Are Personal Blogs really Dead?
The first blog was created in 1994 by Justin Hall, a then university student. It was a compilation of short personal posts, images and links to whatever pleased his heart at the time. Over the next 10 years, personal blogs grew in popularity: a place to vent ,a place where you could talk about the mouldy bread you found at the back of your fridge or how sad your manager made you that day.

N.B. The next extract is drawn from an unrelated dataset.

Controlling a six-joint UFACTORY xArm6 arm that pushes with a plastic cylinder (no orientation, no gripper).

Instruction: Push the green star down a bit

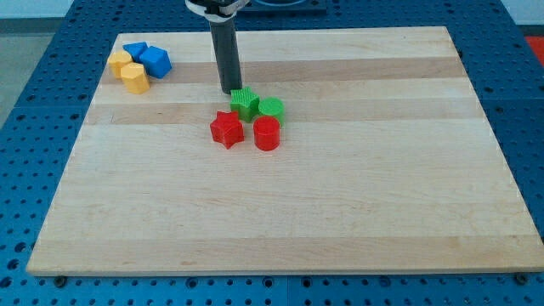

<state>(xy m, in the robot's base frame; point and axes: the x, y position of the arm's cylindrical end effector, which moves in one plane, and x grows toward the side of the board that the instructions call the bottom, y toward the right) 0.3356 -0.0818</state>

Now in 2025, it seems like those little spots on the internet have faded away. For some reason, everything needs to fit a certain aesthetic, and the little imperfections of our day have been completely ironed out. The things that once made us imperfectly perfect; our little quirks have now become odd. Scrolling through mediums like TikTok and Instagram reels, I am constantly bombarded by the ‘perfect’. Perfect hair, nails, bodies, faces, careers, perfect ‘lives’, to the point where I genuinely started to believe that everybody’s life was perfect apart from mine. So, for a long time I felt stagnant because I saw everyone around me posting their seemingly perfect lives, whilst my camera roll grew in videos of me attempting a deadlift with perfect form.
So, maybe personal blogs are truly dead…
Well, hello everyone my name is Emilia. I am a 22-year-old just trying to navigate this thing we all call ‘life’. To my Instagram page, it seems like I have everything figured out: medical school, powerlifting, an amazing God and church family but behind closed doors, I still find myself drawing comparisons to my screen. Should I be studying more? Am I strong enough? God, am I doing it right?
I named this blog, ‘ Almost Figured Out’ because I don’t have everything figured out, and my life is NOT picture perfect.
I wanted to create a community of people who feel the same. A group of people that feel like they’re kinda, sorta figuring things out no matter how slow. I’ve come to realise that ‘this thing we call life’ is a journey, not a race. It’s not a competition and if we all try to push out versions of perfect, we’ll miss the little bits that actually make it special.